La pena de muerte es incongruente con nuestro régimen penitenciario que, según la Constitución “tiene por objeto la reeducación, rehabilitación y reincorporación del penado a la sociedad”. Sobre el particular, el TC también se ha pronunciado: “En un sistema constitucional… el penado siempre será un ser humano con oportunidades, antes que un objeto de venganza… si se habla de la supresión de la vida como una forma de pena, ello será… incongruente, desde que los objetivos de la pena son totalmente incompatibles con la muerte. La cercenación de la vida elimina cualquier posibilidad ulterior de reencuentro del individuo con sus valores y… es una muestra de que el castigo… pretende anteponerse como amenaza latente que rompe o burla los esquemas de una verdadera humanidad.” (STC N° 0489-2006-PHC/TC).
Por otro lado, esta medida no es más efectiva que otras penas severas en la reducción de la criminalidad y los países que la han abolido no han experimentado un aumento significativo en los índices de delincuencia. Hago hincapié en que no es una forma viable de control del crimen y se encuentra muy por debajo de la lista de acciones recomendadas (Death Penalty Information Center, 1995), pues las personas que cometen delitos violentos a menudo no los premeditan u ocurren cuando el pensamiento lógico se ha suspendido. Incluso cuando se planifica el ilícito, el delincuente normalmente se concentra en escapar de la detección, el arresto y la condena.
En consecuencia, no hay evidencia de que la amenaza de un castigo más duro desaliente a aquellos que esperan escapar, sobre todo considerando que el poder disuasorio de las penas no solo radica en su severidad, sino en su certeza y frecuencia (ACLU, 2012).

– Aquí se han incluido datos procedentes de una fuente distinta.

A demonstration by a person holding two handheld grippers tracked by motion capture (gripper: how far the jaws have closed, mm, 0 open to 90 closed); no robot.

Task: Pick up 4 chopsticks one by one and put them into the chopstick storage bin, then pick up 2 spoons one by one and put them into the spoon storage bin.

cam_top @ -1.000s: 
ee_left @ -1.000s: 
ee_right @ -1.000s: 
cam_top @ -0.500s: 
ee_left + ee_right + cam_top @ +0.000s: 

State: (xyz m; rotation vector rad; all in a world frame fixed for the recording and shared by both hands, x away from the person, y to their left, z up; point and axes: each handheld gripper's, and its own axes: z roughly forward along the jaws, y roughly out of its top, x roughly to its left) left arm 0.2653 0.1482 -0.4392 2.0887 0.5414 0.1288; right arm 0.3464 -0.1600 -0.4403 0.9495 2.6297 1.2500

Por último, cabe precisar que oponerse a la pena de muerte no significa carecer de empatía por las víctimas, pero promover la idea de que el Estado tiene derecho a matar a sus ciudadanos como castigo envía un mensaje negativo sobre el valor de la vida y no hace más que confirmar nuestras sospechas sobre cómo es que este gobierno cree que se resuelven los problemas.